BRIEF =>
Find the lines below in which the string "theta" occurs. Copy each one.

RECORDED DATA =>

════════════════════

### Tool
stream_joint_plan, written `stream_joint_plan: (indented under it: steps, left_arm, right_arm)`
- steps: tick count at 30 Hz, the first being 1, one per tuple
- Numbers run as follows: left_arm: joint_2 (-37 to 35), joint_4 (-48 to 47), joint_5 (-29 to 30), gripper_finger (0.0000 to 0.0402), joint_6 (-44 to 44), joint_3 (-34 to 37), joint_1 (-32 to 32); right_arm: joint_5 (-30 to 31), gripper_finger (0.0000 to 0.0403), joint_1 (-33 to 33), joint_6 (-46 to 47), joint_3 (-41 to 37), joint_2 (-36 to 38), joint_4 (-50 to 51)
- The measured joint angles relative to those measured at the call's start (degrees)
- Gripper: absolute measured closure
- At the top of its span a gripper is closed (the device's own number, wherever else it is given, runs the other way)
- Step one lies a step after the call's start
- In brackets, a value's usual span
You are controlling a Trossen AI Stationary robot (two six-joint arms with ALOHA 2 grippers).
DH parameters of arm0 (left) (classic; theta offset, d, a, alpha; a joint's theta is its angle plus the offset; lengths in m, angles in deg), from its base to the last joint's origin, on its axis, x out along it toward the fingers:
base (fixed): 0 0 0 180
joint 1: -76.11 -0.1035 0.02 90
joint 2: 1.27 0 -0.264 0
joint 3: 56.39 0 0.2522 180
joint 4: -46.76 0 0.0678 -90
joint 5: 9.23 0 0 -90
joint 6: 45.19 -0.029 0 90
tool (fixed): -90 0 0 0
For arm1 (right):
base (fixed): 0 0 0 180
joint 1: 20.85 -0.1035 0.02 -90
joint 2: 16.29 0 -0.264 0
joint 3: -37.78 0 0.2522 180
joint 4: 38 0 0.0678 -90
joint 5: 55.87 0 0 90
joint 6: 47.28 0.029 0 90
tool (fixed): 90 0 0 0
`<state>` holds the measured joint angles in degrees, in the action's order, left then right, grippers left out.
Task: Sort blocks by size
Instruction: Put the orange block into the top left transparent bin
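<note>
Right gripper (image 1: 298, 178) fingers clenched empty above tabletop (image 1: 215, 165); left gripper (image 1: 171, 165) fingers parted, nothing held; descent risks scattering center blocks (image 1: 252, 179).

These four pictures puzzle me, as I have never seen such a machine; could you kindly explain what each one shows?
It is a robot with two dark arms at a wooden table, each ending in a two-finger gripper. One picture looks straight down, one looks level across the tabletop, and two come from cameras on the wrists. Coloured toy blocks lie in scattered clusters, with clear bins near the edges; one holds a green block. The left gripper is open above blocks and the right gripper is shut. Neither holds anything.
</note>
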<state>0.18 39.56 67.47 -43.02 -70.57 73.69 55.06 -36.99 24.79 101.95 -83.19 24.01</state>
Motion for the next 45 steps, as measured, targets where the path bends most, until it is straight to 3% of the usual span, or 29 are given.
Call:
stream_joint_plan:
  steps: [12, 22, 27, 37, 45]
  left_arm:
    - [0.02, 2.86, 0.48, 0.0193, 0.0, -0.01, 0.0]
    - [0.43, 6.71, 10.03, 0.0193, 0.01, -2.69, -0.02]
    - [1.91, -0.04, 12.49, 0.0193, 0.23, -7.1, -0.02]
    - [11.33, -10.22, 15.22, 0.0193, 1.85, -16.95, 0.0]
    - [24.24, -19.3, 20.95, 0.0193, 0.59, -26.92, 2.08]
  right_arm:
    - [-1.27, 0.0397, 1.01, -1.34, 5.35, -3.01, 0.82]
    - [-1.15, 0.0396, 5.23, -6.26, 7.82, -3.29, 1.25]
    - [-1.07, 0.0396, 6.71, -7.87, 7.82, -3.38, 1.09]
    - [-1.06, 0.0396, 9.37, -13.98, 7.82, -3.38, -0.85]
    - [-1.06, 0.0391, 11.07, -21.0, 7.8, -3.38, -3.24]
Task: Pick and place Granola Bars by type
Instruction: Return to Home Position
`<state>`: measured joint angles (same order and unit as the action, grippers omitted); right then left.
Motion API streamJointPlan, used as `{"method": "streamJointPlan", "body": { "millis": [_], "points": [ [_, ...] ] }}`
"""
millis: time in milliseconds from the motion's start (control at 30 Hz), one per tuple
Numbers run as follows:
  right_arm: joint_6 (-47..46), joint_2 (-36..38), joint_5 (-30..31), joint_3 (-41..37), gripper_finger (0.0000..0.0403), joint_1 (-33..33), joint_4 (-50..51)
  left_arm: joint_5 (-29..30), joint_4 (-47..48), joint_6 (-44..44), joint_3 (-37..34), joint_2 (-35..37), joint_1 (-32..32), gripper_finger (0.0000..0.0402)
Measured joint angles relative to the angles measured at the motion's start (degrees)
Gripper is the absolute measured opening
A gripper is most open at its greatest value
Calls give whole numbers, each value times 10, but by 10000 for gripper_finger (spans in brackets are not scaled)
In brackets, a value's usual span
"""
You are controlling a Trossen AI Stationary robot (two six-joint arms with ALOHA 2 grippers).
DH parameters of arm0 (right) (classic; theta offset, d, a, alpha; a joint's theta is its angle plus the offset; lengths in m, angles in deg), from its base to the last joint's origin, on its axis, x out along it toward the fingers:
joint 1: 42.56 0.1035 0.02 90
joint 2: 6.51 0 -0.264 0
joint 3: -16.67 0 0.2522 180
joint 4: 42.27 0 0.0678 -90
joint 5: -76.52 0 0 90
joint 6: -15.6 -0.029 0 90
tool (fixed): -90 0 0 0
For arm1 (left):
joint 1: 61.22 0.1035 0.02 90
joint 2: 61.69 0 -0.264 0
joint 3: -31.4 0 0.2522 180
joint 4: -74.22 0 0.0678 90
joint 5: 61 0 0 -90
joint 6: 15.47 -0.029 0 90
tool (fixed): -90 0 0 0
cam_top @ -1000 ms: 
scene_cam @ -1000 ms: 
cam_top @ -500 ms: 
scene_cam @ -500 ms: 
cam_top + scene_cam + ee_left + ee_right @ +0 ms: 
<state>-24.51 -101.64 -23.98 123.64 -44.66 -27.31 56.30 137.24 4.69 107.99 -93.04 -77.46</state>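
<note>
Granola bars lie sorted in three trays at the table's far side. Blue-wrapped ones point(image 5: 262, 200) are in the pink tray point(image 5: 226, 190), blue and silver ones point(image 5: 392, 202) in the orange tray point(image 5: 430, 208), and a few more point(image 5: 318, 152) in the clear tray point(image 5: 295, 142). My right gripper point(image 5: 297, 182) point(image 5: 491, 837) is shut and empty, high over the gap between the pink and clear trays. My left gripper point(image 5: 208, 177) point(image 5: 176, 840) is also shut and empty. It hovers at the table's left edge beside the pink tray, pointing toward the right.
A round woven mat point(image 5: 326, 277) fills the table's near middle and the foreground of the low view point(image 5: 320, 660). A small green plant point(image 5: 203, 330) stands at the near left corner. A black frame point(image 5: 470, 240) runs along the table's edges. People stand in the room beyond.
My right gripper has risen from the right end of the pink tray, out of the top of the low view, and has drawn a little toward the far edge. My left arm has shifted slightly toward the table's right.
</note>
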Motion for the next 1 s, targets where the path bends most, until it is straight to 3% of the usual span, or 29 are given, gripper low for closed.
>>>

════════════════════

TASK RESULT =>
DH parameters of arm0 (left) (classic; theta offset, d, a, alpha; a joint's theta is its angle plus the offset; lengths in m, angles in deg), from its base to the last joint's origin, on its axis, x out along it toward the fingers:
DH parameters of arm0 (right) (classic; theta offset, d, a, alpha; a joint's theta is its angle plus the offset; lengths in m, angles in deg), from its base to the last joint's origin, on its axis, x out along it toward the fingers:

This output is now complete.